Your instructions:
Please print the full listing below exactly, but not the pictures in it.

__________________________________________________

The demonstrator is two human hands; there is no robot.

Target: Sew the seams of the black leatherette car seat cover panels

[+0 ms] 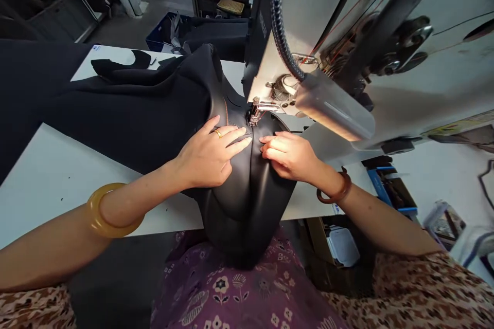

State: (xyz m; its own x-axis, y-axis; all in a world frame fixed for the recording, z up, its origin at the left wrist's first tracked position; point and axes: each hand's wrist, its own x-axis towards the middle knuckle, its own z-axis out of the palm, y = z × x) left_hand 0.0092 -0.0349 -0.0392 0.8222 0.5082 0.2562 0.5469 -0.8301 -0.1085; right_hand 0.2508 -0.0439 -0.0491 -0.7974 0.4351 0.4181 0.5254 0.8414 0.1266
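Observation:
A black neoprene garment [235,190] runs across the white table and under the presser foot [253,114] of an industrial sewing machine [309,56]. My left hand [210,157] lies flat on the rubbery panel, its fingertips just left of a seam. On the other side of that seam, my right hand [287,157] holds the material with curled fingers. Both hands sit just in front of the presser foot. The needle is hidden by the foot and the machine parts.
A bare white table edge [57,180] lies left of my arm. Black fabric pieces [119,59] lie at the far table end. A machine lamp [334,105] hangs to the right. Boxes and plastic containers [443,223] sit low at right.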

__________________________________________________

Exercise response:
The demonstrator is two human hands; there is no robot.

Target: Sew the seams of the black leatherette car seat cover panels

[+0 ms] 

State: (xyz m; its own x-axis, y-axis; all in a world frame fixed for the recording, z up, its origin at the left wrist's first tracked position; point and axes: each hand's wrist, its own x-axis towards the middle knuckle, its own z-axis out of the palm, y = z × x) left_hand 0.0092 -0.0349 -0.0392 0.8222 0.5082 0.2562 0.5469 -0.8301 -0.1085; right_hand 0.2508 -0.0439 -0.0491 -0.7974 0.4351 0.4181 0.5254 0.8414 0.1266
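Observation:
A black neoprene garment [235,190] runs across the white table and under the presser foot [253,114] of an industrial sewing machine [309,56]. My left hand [210,157] lies flat on the rubbery panel, its fingertips just left of a seam. On the other side of that seam, my right hand [287,157] holds the material with curled fingers. Both hands sit just in front of the presser foot. The needle is hidden by the foot and the machine parts.
A bare white table edge [57,180] lies left of my arm. Black fabric pieces [119,59] lie at the far table end. A machine lamp [334,105] hangs to the right. Boxes and plastic containers [443,223] sit low at right.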

That completes the answer, and no more is expected.